Directions for this task:
The complete listing that follows is to be set down again, exactly as it appears.

Data block:
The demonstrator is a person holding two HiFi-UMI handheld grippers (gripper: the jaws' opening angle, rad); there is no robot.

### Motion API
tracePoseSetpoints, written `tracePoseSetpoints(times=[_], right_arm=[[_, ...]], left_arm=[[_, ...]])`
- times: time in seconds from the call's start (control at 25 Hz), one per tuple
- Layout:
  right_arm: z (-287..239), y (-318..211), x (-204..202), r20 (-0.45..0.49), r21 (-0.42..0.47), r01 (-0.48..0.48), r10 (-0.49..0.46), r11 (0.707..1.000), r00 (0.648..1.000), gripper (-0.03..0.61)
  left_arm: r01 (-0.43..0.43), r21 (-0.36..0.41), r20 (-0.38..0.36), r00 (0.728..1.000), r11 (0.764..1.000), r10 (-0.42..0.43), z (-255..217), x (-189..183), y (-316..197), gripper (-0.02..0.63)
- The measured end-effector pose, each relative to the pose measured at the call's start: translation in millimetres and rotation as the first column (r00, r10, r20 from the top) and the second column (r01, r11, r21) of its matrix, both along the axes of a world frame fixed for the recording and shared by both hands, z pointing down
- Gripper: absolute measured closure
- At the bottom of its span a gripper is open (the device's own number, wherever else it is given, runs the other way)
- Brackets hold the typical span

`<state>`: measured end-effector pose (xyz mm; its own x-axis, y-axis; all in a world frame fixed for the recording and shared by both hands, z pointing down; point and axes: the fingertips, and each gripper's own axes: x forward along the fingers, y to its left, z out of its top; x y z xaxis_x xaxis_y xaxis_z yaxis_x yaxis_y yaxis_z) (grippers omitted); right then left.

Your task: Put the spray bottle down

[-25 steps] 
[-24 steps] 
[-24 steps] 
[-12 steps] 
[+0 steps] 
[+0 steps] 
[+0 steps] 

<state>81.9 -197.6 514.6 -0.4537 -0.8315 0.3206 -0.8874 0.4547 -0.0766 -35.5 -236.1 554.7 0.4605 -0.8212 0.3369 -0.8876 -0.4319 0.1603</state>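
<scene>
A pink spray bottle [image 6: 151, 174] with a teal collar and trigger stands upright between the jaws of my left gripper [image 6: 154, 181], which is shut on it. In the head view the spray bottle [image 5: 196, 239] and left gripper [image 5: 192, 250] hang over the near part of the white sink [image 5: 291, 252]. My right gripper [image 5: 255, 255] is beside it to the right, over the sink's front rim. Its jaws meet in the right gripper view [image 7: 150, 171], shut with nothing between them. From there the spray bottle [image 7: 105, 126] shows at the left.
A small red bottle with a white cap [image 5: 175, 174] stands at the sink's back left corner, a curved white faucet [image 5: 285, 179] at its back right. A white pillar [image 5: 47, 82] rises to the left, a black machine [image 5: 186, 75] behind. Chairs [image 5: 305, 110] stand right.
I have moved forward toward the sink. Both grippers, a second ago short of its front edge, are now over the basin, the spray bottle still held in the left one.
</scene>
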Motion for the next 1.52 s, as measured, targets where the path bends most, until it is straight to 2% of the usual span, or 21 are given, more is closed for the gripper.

Solution:
The demonstrator is a person holding two HiFi-UMI handheld grippers (gripper: the jaws' opening angle, rad); there is no robot.

### Motion API
tracePoseSetpoints, written `tracePoseSetpoints(times=[_], right_arm=[[_, ...]], left_arm=[[_, ...]])`
- times: time in seconds from the call's start (control at 25 Hz), one per tuple
- Layout:
  right_arm: z (-287..239), y (-318..211), x (-204..202), r20 (-0.45..0.49), r21 (-0.42..0.47), r01 (-0.48..0.48), r10 (-0.49..0.46), r11 (0.707..1.000), r00 (0.648..1.000), gripper (-0.03..0.61)
  left_arm: r01 (-0.43..0.43), r21 (-0.36..0.41), r20 (-0.38..0.36), r00 (0.728..1.000), r11 (0.764..1.000), r10 (-0.42..0.43), z (-255..217), x (-189..183), y (-316..197), gripper (-0.02..0.63)
- The measured end-effector pose, each relative to the pose measured at the call's start: translation in millimetres and rotation as the first column (r00, r10, r20 from the top) and the second column (r01, r11, r21) of its matrix, both along the axes of a world frame fixed for the recording and shared by both hands, z pointing down
- Gripper: absolute measured closure
- At the bottom of its span a gripper is open (the device's own number, wherever else it is given, runs the other way)
- Brackets hold the typical span

`<state>`: measured end-effector pose (xyz mm; its own x-axis, y-axis; all in a world frame fixed for the recording and shared by both hands, z pointing down; point and axes: the fingertips, and each gripper's own axes: x forward along the fingers, y to its left, z out of its top; x y z xaxis_x xaxis_y xaxis_z yaxis_x yaxis_y yaxis_z) (grippers omitted); right then left.

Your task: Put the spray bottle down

[-25 steps] 
[-24 steps] 
[-24 steps] 
[-12 steps] 
[+0 steps] 
[+0 steps] 
[+0 steps] 

<state>81.9 -197.6 514.6 -0.4537 -0.8315 0.3206 -0.8874 0.4547 -0.0766 -35.5 -236.1 554.7 0.4605 -0.8212 0.3369 -0.8876 -0.4319 0.1603</state>
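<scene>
A pink spray bottle [image 6: 151, 174] with a teal collar and trigger stands upright between the jaws of my left gripper [image 6: 154, 181], which is shut on it. In the head view the spray bottle [image 5: 196, 239] and left gripper [image 5: 192, 250] hang over the near part of the white sink [image 5: 291, 252]. My right gripper [image 5: 255, 255] is beside it to the right, over the sink's front rim. Its jaws meet in the right gripper view [image 7: 150, 171], shut with nothing between them. From there the spray bottle [image 7: 105, 126] shows at the left.
A small red bottle with a white cap [image 5: 175, 174] stands at the sink's back left corner, a curved white faucet [image 5: 285, 179] at its back right. A white pillar [image 5: 47, 82] rises to the left, a black machine [image 5: 186, 75] behind. Chairs [image 5: 305, 110] stand right.
I have moved forward toward the sink. Both grippers, a second ago short of its front edge, are now over the basin, the spray bottle still held in the left one.
</scene>
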Motion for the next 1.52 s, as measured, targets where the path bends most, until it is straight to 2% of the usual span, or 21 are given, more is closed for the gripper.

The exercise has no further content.